# Tangle Teezer



## Lozzie

So, whilst out at the weekend with a friend of mine, she commented on Willows long lushious fur and asked how I kept her matt free. I said that I brush her regularly and my friend asked me if I had heard of a brush called the 'Tangle Teezer' ( http://www.tangleteezer.com/ ). She said that it was on Dragon's Den and was initially designed for grooming horses but had been rebranded for people. Anyway, long story short, they are about £10 in boots (large range of colours and styles) and although it looks like some plastic rubbish you'd get out of a Christmas Craker it truley is AMAZING!! It glides through Willows fur without tugging at all and she adores being brushed with it (she was never a problem with a metal comb but this thing makes her roll onto her back so I can do her tummy!!). I can't recommend this enough!


----------



## Ali79

Thank you for this - I had seen them as my daughter has long hair and liked the pink one but never thought of using one on Beau! Off to Boots over the weekend it is then


----------



## wellerfeller

My sister uses one on her extensions and I did wonder if they would be any good for the dog.....she wasn't keen to let me try!


----------



## colpa110

Unfortunately never worked on Betty's coat as far too dense and thick and it just skimmed the surface


----------



## Jedicrazy

I use one on my daughters hair and myself but never tried it on Obi.
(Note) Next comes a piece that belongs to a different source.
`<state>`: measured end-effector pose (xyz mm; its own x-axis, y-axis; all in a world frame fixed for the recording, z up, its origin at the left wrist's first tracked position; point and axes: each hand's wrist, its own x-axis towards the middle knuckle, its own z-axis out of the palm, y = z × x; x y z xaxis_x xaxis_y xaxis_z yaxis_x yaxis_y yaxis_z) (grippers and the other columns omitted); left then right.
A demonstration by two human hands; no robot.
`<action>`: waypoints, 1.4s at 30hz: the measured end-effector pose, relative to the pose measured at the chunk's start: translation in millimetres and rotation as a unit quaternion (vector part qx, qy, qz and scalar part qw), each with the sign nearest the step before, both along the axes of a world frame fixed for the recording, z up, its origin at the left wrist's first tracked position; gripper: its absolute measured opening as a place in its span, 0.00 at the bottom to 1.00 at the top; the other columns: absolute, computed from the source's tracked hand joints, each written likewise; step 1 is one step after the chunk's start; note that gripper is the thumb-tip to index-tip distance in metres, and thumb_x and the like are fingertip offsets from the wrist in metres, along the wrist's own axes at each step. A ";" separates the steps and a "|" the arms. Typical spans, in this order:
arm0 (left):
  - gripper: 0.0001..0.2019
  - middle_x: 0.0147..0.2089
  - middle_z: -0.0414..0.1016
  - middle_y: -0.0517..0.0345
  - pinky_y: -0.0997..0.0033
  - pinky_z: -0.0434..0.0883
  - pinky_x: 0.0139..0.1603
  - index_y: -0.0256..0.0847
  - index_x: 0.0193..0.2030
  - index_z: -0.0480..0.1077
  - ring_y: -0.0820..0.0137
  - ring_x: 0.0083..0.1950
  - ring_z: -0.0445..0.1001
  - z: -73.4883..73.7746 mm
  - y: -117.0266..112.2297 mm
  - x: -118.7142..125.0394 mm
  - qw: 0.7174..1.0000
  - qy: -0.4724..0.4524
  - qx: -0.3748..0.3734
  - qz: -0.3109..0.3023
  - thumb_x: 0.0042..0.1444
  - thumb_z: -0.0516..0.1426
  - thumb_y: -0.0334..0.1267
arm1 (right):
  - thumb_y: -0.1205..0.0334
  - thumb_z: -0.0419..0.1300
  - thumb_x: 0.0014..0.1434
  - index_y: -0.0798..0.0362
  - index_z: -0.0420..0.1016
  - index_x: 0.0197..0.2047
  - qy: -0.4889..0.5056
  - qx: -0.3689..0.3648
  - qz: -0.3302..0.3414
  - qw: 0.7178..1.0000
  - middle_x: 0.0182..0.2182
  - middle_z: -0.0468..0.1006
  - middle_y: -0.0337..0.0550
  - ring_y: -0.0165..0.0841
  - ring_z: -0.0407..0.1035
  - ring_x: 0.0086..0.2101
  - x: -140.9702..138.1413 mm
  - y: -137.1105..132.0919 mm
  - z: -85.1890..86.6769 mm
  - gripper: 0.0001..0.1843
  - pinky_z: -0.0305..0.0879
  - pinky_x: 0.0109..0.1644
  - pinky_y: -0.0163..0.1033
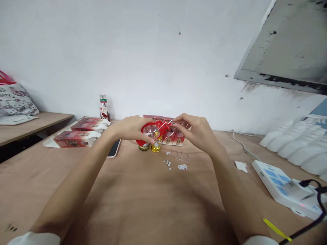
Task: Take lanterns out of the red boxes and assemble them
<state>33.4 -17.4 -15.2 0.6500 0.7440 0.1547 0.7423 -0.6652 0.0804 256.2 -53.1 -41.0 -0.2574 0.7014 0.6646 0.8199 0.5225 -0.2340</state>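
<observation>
My left hand (131, 128) is wrapped around a small red toy lantern (150, 132) with a clear middle, held above the wooden table (143, 194). My right hand (195, 131) pinches a thin wire piece (167, 124) at the lantern's red top. Two small gold-coloured lantern parts (152, 147) stand on the table right below the hands. Behind them is a row of red boxes (175, 136). Several small white pieces (168, 164) and thin wire hooks (180, 156) lie just in front of the hands.
Red and white cartons (79, 134) lie at the back left beside a phone (114, 149) and a small bottle (103, 107). A white power strip (283, 185) with a black cable (314, 204) sits at the right, white bottles (293, 143) behind it. A bag (14, 100) rests on a side shelf.
</observation>
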 end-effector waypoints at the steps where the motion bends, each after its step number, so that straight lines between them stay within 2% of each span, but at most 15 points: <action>1: 0.31 0.34 0.74 0.53 0.71 0.58 0.30 0.41 0.52 0.66 0.65 0.32 0.69 0.1 1.5 -1.4 1.000 0.005 0.002 0.008 0.46 0.56 0.60 | 0.61 0.53 0.59 0.50 0.72 0.38 0.000 -0.003 0.004 1.000 0.33 0.79 0.40 0.30 0.70 0.30 1.0 -0.3 0.5 0.08 0.64 0.36 0.40; 6: 0.29 0.31 0.73 0.53 0.71 0.56 0.28 0.43 0.50 0.67 0.65 0.30 0.69 0.8 7.2 -9.6 0.999 0.018 0.023 0.038 0.45 0.56 0.59 | 0.60 0.54 0.57 0.51 0.72 0.35 -0.009 -0.042 0.029 0.999 0.31 0.79 0.40 0.30 0.69 0.28 9.3 -3.0 4.5 0.07 0.63 0.34 0.38; 9: 0.27 0.32 0.73 0.53 0.71 0.56 0.28 0.44 0.49 0.67 0.65 0.30 0.69 2.0 8.1 -13.0 0.998 0.027 0.023 0.057 0.46 0.56 0.57 | 0.61 0.55 0.56 0.51 0.73 0.31 -0.049 -0.120 0.013 0.991 0.28 0.78 0.38 0.31 0.70 0.29 17.1 -1.8 5.8 0.06 0.63 0.32 0.37; 12: 0.25 0.32 0.73 0.53 0.71 0.57 0.29 0.42 0.47 0.67 0.65 0.31 0.69 4.1 7.2 -14.2 0.997 0.041 0.005 0.068 0.46 0.56 0.54 | 0.64 0.56 0.53 0.51 0.72 0.25 -0.133 -0.205 -0.045 0.969 0.26 0.77 0.39 0.32 0.70 0.28 28.6 8.7 2.3 0.07 0.62 0.30 0.37; 15: 0.25 0.33 0.74 0.52 0.70 0.58 0.30 0.40 0.45 0.68 0.64 0.32 0.70 5.7 6.2 -14.5 0.996 0.046 -0.004 0.074 0.45 0.57 0.54 | 0.68 0.58 0.49 0.52 0.71 0.20 -0.210 -0.251 -0.139 0.935 0.25 0.77 0.43 0.34 0.71 0.27 43.8 29.6 -7.3 0.08 0.60 0.26 0.36; 18: 0.25 0.34 0.74 0.52 0.71 0.58 0.30 0.40 0.45 0.68 0.64 0.32 0.70 6.0 6.1 -14.9 0.996 0.045 -0.003 0.075 0.45 0.56 0.55 | 0.69 0.60 0.48 0.52 0.72 0.23 -0.265 -0.287 -0.228 0.892 0.29 0.78 0.47 0.36 0.72 0.30 60.4 54.4 -21.0 0.05 0.61 0.27 0.36; 20: 0.25 0.34 0.74 0.51 0.71 0.57 0.30 0.40 0.45 0.67 0.64 0.32 0.70 6.0 6.0 -15.3 0.996 0.047 -0.004 0.075 0.45 0.56 0.55 | 0.68 0.62 0.46 0.54 0.74 0.26 -0.278 -0.311 -0.252 0.873 0.30 0.79 0.49 0.38 0.73 0.32 70.3 69.5 -30.8 0.01 0.63 0.28 0.36; 21: 0.25 0.35 0.74 0.51 0.71 0.57 0.30 0.40 0.45 0.67 0.64 0.33 0.70 6.1 5.8 -15.5 0.996 0.050 -0.005 0.076 0.45 0.56 0.55 | 0.67 0.64 0.45 0.55 0.75 0.27 -0.282 -0.324 -0.258 0.865 0.31 0.79 0.51 0.39 0.73 0.33 74.5 76.1 -35.5 0.03 0.63 0.28 0.37; 24: 0.24 0.35 0.74 0.51 0.71 0.57 0.30 0.39 0.45 0.67 0.64 0.33 0.70 7.0 4.8 -15.8 0.995 0.053 -0.006 0.080 0.45 0.56 0.55 | 0.67 0.67 0.41 0.58 0.76 0.27 -0.286 -0.374 -0.260 0.843 0.30 0.79 0.52 0.41 0.74 0.34 83.7 91.0 -47.1 0.08 0.64 0.29 0.36; 27: 0.24 0.34 0.74 0.51 0.71 0.56 0.30 0.39 0.45 0.68 0.64 0.33 0.70 7.9 3.6 -15.8 0.996 0.043 -0.006 0.077 0.45 0.56 0.54 | 0.66 0.67 0.40 0.59 0.77 0.27 -0.282 -0.430 -0.233 0.825 0.29 0.79 0.50 0.39 0.73 0.33 88.1 98.6 -55.2 0.08 0.65 0.31 0.35; 32: 0.24 0.32 0.73 0.52 0.71 0.56 0.30 0.40 0.44 0.69 0.64 0.32 0.69 7.8 2.6 -16.0 0.997 0.029 -0.006 0.069 0.44 0.58 0.53 | 0.64 0.68 0.38 0.58 0.77 0.28 -0.263 -0.507 -0.191 0.799 0.25 0.77 0.43 0.34 0.73 0.30 87.3 100.7 -66.1 0.11 0.65 0.30 0.33; 35: 0.22 0.30 0.73 0.54 0.72 0.55 0.30 0.41 0.42 0.69 0.65 0.30 0.68 7.5 2.5 -16.3 0.997 0.018 -0.007 0.069 0.43 0.58 0.53 | 0.63 0.70 0.33 0.57 0.76 0.25 -0.256 -0.535 -0.181 0.785 0.21 0.75 0.40 0.32 0.72 0.28 84.0 98.7 -70.8 0.12 0.66 0.30 0.33; 39: 0.20 0.28 0.71 0.56 0.71 0.54 0.30 0.41 0.38 0.69 0.67 0.28 0.66 7.3 3.1 -17.3 0.997 -0.005 -0.012 0.075 0.42 0.60 0.52 | 0.68 0.68 0.34 0.58 0.73 0.19 -0.247 -0.546 -0.182 0.780 0.18 0.73 0.38 0.30 0.69 0.24 80.6 95.4 -72.4 0.08 0.65 0.28 0.34; 42: 0.20 0.26 0.70 0.57 0.71 0.54 0.30 0.42 0.37 0.70 0.67 0.28 0.66 6.3 4.9 -18.0 0.997 -0.033 -0.012 0.066 0.40 0.61 0.51 | 0.68 0.67 0.37 0.57 0.70 0.16 -0.240 -0.523 -0.186 0.796 0.17 0.72 0.39 0.31 0.68 0.23 78.7 94.3 -67.9 0.08 0.64 0.27 0.34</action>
<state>15.3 -12.5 -8.9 0.5352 0.8264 0.1750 0.8156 -0.5595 0.1476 334.9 41.2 -108.9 0.0498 0.8939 -0.4456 0.9986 -0.0524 0.0066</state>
Might have to give it a go - will let you know!


----------



## TraceyT33

I bought my daughter a tangle teezer a while ago... very interesting, will have to see how Millie's coat develops and give one a try, thanks for this thread


----------



## Beth Watkins

I have a tangle teezer! They are good as they don't pull as much as a normal brush!!


----------



## wilfiboy

Another endorsed product ..... Hurry up before they sell out xx


----------



## flounder_1

Just picked one up in boots. Will let you know who Lolly feels about it. She was groomed yesterday so no tangles at the moment!


----------



## tessybear

I have a tangle teaser for mine. I use it when they have just been clipped so they have no matts, once their fur starts growing I have to go back to the slicker brush.


----------



## crazy lady

wish i had heard about this before i brought the les pooches brush- could have saved myself 20 quid!


----------